In July, Australia will send its largest-ever contingent to the Maccabi Pan-American Games in a journey that marks 20 years since the nation started properly participating in the global competition.

Prior to the 1999 edition of the Games, Australia had only ever sent one or two individuals to compete, but a range of reasons prompted the green and gold to begin a greater involvement in the event that has been known to reach 3000 participants.

If there’s anyone who truly understands the journey our athletes will go on as they take to Mexico City, it's Harry Procel. The veteran administrator and masters golfer will attend his fifth Pan-American Games this year and is utilising his expertise as a consultant.

Harry Procel will be attending his 5th PanAm Games this year

Procel has extensive experience with Maccabi on a world-scale and has headed up a number of international delegations to a variety of events. He recalls the events that led to Australia increasing their participation in the Games.

“The history is, you have a Maccabiah every four years in the year after the Olympics and then you have two other major Maccabi events,” Procel told

“What happens is in between the Maccabiah there are usually two other games being the European Maccabi Games and the Pan-American Games. So what’s happened over the years, and this is prior to 1999, Australia had usually one or two people going along as individuals because of our involvement at Maccabi World Union and because people like to invite Australia to most games.

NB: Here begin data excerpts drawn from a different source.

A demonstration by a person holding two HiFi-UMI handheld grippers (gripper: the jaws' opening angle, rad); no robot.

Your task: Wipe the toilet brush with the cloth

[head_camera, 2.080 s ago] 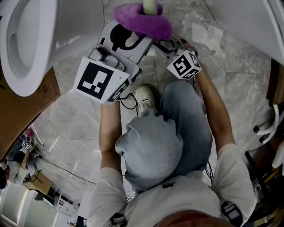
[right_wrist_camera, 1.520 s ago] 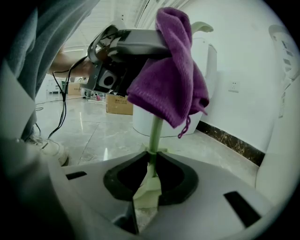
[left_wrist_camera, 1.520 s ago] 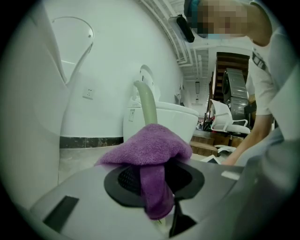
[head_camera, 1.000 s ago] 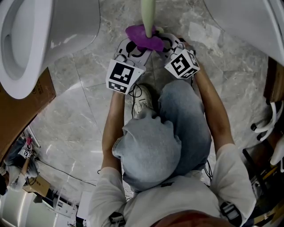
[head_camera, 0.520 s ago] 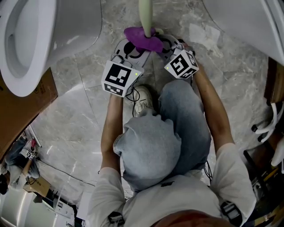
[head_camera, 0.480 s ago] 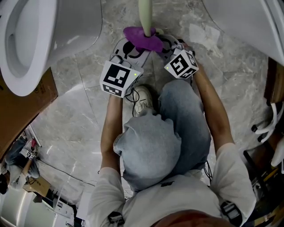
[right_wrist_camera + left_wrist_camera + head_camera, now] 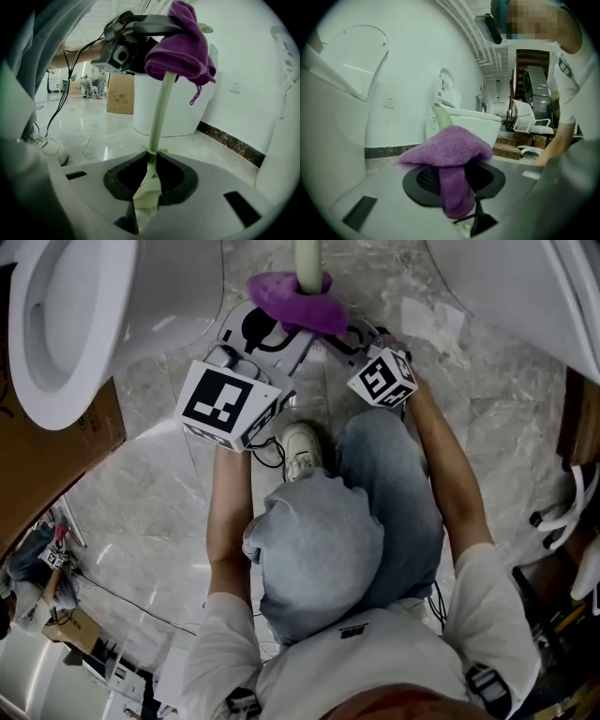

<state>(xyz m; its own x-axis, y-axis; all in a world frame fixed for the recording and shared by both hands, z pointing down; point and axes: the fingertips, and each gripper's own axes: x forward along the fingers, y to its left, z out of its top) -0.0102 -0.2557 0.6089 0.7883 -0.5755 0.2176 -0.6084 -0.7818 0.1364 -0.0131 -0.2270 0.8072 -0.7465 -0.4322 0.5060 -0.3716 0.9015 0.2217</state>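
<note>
1. left gripper (image 7: 284, 330): jaws clamped on the cloth (image 7: 449, 146), with 1 strip of it hanging down between the pads. The jaws have just been opening a little, with the cloth between them. Its marker cube sits at the rear, toward the person.
2. right gripper (image 7: 148, 185): jaws closed on the lower end of the toilet brush (image 7: 160, 115), a pale green part pinched between the pads. It sits lower than the left gripper and just beside it.
3. cloth: purple terry, bunched over the left gripper's tips and wrapped round the brush stem, well above the right gripper's jaws.
4. toilet brush: pale green, with 1 slim stem rising near upright from the right gripper's jaws into the cloth. Its upper part shows just beyond the left gripper's tips.
5. toilet (image 7: 67, 322): white, on the left gripper's outer side and apart from it.
6. floor (image 7: 150, 521): grey marble tiles, beneath both grippers.
7. shoe (image 7: 302, 451): white, behind the 2 grippers and between the person's arms.
8. cardboard box (image 7: 56, 465): brown, beyond the toilet on the left gripper's outer side.
</note>
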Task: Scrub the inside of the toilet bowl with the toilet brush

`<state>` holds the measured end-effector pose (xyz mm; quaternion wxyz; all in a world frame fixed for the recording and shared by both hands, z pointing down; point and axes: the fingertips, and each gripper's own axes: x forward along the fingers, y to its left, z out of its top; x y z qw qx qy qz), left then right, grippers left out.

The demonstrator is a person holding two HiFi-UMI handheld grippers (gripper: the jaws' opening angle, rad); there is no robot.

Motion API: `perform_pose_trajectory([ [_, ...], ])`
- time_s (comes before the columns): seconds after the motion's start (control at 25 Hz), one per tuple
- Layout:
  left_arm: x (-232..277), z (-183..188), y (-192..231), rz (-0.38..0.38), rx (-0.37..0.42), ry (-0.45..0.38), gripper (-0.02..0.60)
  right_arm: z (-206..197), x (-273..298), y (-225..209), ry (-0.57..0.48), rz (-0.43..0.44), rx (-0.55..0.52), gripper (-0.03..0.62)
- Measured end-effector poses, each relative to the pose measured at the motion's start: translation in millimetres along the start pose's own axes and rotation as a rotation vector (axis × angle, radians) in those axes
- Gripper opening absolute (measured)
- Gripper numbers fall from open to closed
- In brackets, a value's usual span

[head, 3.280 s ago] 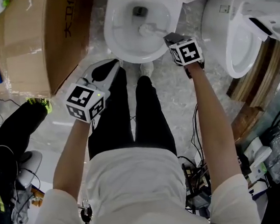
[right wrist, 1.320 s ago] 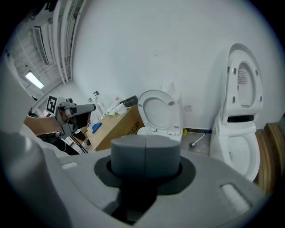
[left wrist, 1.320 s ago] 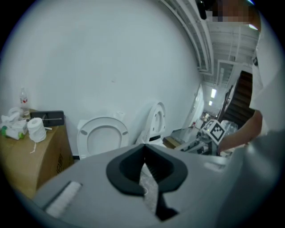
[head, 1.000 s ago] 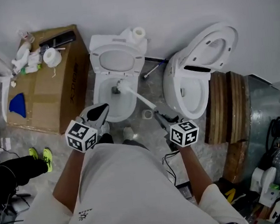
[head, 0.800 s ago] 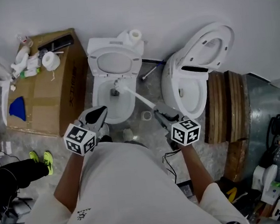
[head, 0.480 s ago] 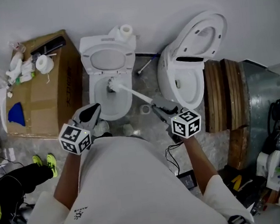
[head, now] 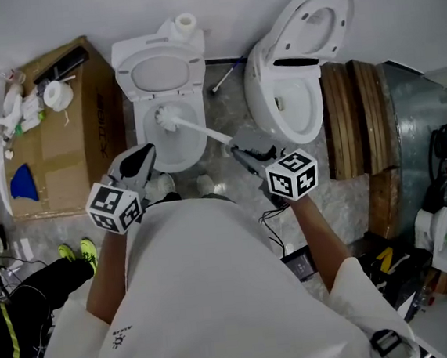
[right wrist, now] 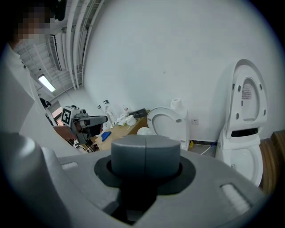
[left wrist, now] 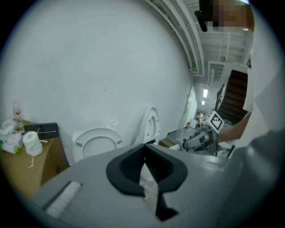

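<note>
1. My right gripper (head: 244, 152) clamps the grey handle end of the toilet brush (head: 169, 118); its head shows within the toilet bowl (head: 181, 164).
2. My left gripper (head: 141, 157) is closed on nothing.
3. Gripped this far back, the handle may twist and skid the head over the rim.

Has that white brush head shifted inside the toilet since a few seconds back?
Yes. The brush head now sits toward the back of the toilet bowl; earlier it was mid-bowl.

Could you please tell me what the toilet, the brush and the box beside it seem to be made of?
Toilet: glossy white ceramic, judging by its smooth, shiny rim.
Brush: probably white plastic, given its thin plain handle and bristly head.
Box: brown cardboard, by its colour and dull surface.
</note>
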<state>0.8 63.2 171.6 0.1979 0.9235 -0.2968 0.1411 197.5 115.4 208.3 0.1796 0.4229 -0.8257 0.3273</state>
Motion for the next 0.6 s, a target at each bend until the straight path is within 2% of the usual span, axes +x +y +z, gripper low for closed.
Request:
perform_pose_trajectory([
  [0.6, -7.9, -13.9, 2.8, -0.011, -0.03, 0.019, -0.012, -2.8, 6.6, 12.8, 0.023, 0.005, -0.004, 0.146],
])
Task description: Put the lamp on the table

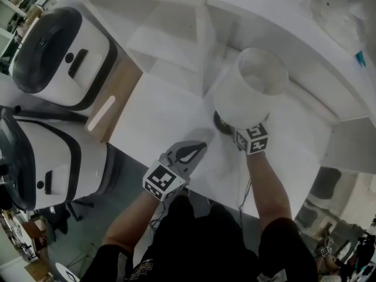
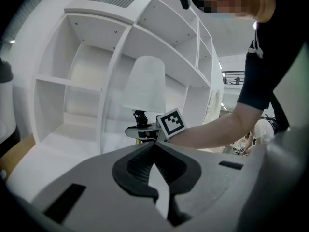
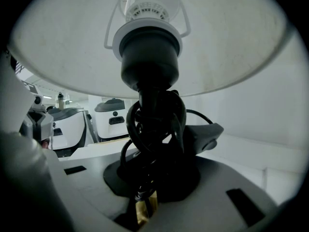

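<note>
The lamp has a white shade (image 1: 254, 86) and a dark base (image 1: 221, 124), and stands or hangs just over the white table (image 1: 158, 116) in front of the shelf unit. My right gripper (image 1: 239, 131) is shut on its black stem (image 3: 153, 129), which has the black cord wound round it, under the shade (image 3: 222, 47). Whether the base rests on the table I cannot tell. My left gripper (image 1: 189, 153) is shut with nothing in it, low over the table to the lamp's left. In its view the lamp shade (image 2: 145, 83) and the right gripper's marker cube (image 2: 171, 123) show ahead.
A white shelf unit (image 1: 176, 28) rises behind the table. Two white and black machines (image 1: 59, 57) (image 1: 41, 163) stand at the left, beside a wooden panel (image 1: 114, 101). A clear plastic bag (image 1: 338, 10) lies on the shelf top at the right.
</note>
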`<state>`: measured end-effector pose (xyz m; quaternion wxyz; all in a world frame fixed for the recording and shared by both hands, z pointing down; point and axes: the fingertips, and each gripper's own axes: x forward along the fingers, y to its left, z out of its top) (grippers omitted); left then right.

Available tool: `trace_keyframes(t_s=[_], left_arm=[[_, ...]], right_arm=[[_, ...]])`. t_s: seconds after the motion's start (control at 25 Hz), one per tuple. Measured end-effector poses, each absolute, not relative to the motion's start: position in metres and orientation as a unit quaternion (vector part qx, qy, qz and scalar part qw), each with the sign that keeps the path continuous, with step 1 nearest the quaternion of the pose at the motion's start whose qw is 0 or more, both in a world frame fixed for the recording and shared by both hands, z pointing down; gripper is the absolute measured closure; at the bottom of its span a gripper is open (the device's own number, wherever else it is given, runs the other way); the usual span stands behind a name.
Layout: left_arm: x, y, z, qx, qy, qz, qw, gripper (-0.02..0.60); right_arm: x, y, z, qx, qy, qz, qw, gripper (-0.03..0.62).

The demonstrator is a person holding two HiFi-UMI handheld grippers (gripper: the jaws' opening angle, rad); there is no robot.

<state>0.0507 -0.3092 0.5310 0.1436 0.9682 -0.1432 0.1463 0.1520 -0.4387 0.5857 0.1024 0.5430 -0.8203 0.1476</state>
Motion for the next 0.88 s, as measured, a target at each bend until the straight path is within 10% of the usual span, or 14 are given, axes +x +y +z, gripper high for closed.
trace_keyframes(t_s=[0.88], left_arm=[[0.0431, -0.3042, 0.5388, 0.965, -0.154, 0.149, 0.155, 0.574]], right_arm=[[0.1473, -0.4393, 0.5869, 0.538, -0.826, 0.130, 0.102, 0.519]])
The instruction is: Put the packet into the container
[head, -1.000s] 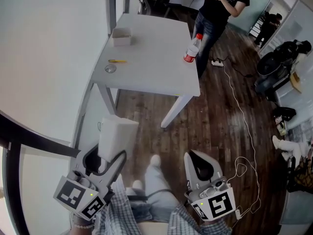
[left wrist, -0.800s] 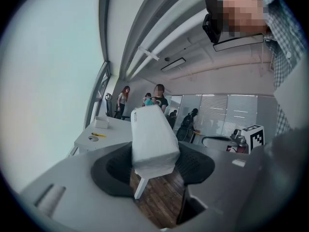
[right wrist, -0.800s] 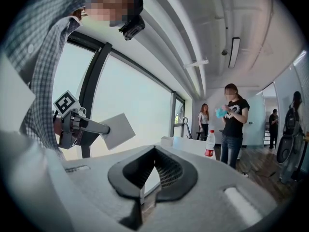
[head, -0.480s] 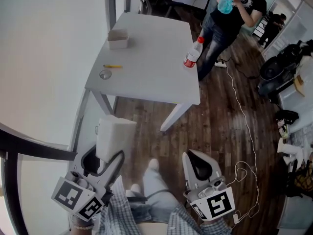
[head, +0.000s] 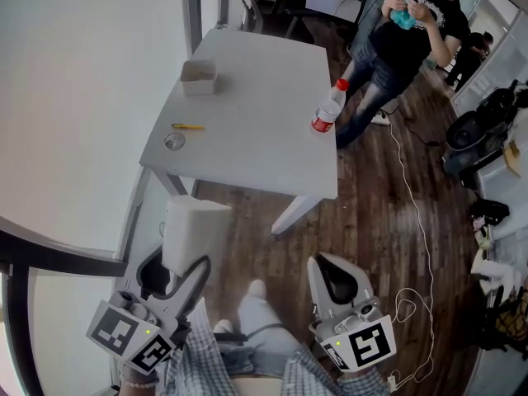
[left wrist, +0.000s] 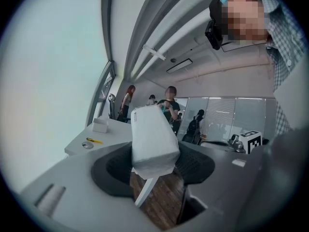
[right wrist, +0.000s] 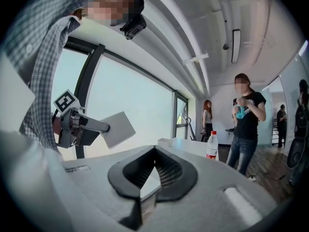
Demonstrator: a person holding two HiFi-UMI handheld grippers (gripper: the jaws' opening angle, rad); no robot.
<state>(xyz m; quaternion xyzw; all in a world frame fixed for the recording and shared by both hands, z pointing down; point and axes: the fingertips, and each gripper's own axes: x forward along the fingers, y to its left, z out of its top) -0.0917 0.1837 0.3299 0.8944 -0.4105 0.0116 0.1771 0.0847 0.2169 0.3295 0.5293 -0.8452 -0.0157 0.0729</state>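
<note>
A white rectangular packet (head: 194,236) stands up between the jaws of my left gripper (head: 177,264), which is shut on its lower end. In the left gripper view the packet (left wrist: 152,141) fills the centre, tilted back. The container, a small open white box (head: 199,77), sits at the far left of the white table (head: 264,151), well ahead of both grippers; it also shows in the left gripper view (left wrist: 100,125). My right gripper (head: 320,264) hangs beside the left one, shut and empty, its tips (right wrist: 154,150) meeting. From the right gripper view the packet (right wrist: 117,128) is at the left.
On the table stand a clear bottle with a red cap (head: 327,110), a yellow pen (head: 188,126) and a small round lid (head: 174,141). A person (head: 404,48) stands at the table's far right corner. A white cable (head: 412,213) trails over the wooden floor.
The table has come nearer and lower in the head view as both grippers travel toward it. The packet stays in the left gripper. The standing person has shifted right.
</note>
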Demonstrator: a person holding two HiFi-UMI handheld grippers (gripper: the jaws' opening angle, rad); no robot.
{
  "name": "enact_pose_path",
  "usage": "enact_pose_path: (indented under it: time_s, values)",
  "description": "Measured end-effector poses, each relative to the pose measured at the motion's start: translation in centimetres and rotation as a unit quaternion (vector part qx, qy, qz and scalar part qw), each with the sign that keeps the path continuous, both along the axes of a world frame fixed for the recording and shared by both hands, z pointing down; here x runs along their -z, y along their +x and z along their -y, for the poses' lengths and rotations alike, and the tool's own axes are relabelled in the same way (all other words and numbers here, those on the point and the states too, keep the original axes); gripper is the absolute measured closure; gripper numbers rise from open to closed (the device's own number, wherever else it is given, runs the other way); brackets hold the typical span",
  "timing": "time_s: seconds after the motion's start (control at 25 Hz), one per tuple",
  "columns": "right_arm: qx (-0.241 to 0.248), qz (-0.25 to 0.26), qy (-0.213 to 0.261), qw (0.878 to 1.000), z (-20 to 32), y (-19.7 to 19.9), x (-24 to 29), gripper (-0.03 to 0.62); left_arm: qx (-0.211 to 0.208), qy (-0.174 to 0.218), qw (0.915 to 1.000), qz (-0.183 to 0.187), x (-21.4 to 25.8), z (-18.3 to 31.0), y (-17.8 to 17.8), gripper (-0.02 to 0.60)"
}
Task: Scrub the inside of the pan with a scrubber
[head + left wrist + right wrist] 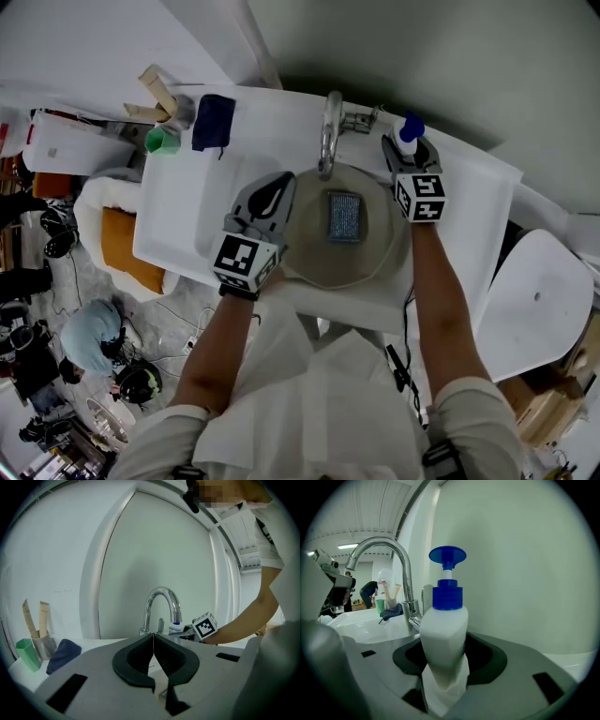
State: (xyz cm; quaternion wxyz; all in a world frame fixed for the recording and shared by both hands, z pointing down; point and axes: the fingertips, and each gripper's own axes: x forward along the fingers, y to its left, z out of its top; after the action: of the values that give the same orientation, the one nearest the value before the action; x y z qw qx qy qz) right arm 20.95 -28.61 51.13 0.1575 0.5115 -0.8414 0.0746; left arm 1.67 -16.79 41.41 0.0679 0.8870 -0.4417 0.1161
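Note:
A round beige pan (314, 258) sits in the white sink under the faucet (329, 131). A blue-grey rectangular scrubber (344, 217) lies flat inside it. My left gripper (277, 190) hovers over the pan's left rim, shut, with nothing visible between its jaws (153, 637). My right gripper (403, 153) is at the sink's back right, shut on a white soap bottle (410, 129) with a blue pump. In the right gripper view the bottle (443, 634) stands upright between the jaws, beside the faucet (389, 559).
On the counter's left end stand a green cup (161, 141), a tin with wooden sticks (161, 96) and a dark blue cloth (213, 122). A white rounded chair (544, 300) is at the right. A person crouches on the floor at lower left.

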Motion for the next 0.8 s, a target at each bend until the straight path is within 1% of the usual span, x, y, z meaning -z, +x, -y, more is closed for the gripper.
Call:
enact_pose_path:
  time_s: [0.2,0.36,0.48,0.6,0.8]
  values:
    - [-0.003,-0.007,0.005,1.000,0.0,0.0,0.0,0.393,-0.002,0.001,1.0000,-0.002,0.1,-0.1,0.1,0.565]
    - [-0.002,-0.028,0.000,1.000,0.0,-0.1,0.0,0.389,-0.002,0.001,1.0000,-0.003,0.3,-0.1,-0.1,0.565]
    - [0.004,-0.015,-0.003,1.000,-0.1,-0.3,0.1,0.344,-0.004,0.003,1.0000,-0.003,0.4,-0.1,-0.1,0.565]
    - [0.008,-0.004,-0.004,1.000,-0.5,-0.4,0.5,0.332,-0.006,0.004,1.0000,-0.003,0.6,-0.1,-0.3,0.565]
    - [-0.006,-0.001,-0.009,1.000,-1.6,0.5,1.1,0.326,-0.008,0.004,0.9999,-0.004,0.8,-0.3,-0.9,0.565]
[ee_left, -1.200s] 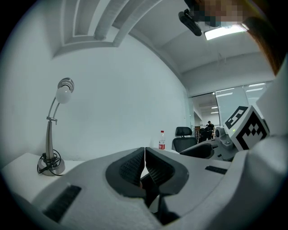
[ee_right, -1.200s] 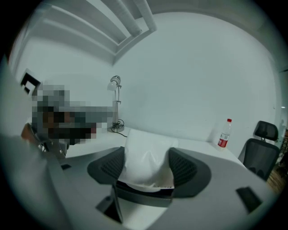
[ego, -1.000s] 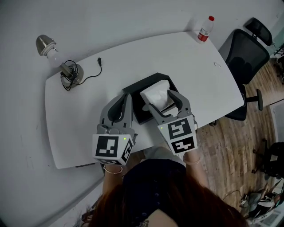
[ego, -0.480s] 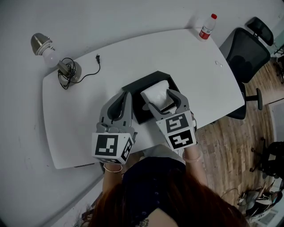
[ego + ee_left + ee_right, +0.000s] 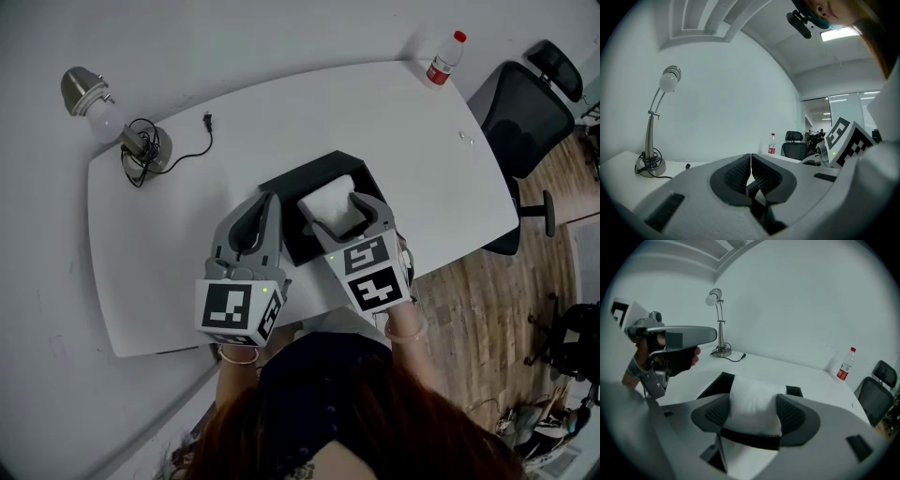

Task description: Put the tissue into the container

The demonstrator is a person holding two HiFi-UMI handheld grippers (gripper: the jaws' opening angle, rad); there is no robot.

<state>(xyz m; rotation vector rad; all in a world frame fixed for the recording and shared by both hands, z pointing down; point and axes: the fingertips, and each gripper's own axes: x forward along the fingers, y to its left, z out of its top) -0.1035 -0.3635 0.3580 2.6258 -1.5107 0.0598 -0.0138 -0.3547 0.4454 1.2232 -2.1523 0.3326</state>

 “From 1999, we were always invited, but Australia decided to send teams in a more major way. Part of the reason was the bridge tragedy that happened in Israel, we were looking for somewhere else to be involved. Louis Platus took a team of about 50 to the 1999 American Games and that was in Mexico City.

1999: 50 
2003: 100
2007: 70
2011: 40
2015: 6
2019: 130+

“Part of that was senior carnival was on as well, the last one was 2003. When we had our own annual event there was less of a need to do other activities like the Euro Games and the PanAms because we had our own event every year. But unfortunately, as they waned we needed other activities to keep our athletes going, besides normal club competition, to get involved with.”

Procel helmed the Aussie delegation in 2003 and has been to every iteration since, as the team continued to grow. Last time out, he had the distinct honour of carrying the flag into the opening ceremony over in Santiago, Chile.

With extensive experience across the Maccabi international landscape, Procel is better placed than most to assess the significance of these games. And he believes this experience is a key waypoint towards a strong performance at the next Maccabiah in 2021.

“This is a major building block like it was in 2005, this is a big building block for Sam Gamsu, Giselle Berlinski and Maccabi Australia for 2021,” he said.

“You’ll be taking juniors again which is hopefully going to be successful and its very much developmental towards Maccabiah. And gives some athletes the opportunity who wouldn’t go to Israel, and athletes who are developmental towards Maccabiah some other international experience.”

Volleyball at the 2011 PanAm Games

The Pan-American Games provides a more tight-knit team atmosphere for our Aussie athletes, who get the opportunity to be housed in one location and to get out and support their compatriots in competition.

But according to Procel, one of the main highlights of the experience is the chance to compete in Mexico’s state-of-the-art community centre which is hailed as world-leading.

“I’ve seen through my involvement in Europe and in the States and other major communal centres in South America, this one in Mexico is by far the best in the world,” he said.

“It’s amazing, it’s unbelievable. You’ll find the Mexico community is very close, quite similar to the Melbourne community in many ways, very tight. When they have an opening ceremony the majority of the community gets behind it, you can get 15 or 20,000 people to an opening ceremony of 40 or 45000.”

Harry Procel will attend his fifth Pan-American Games in Mexico as a masters golfer as the largest ever Australian delegation compete.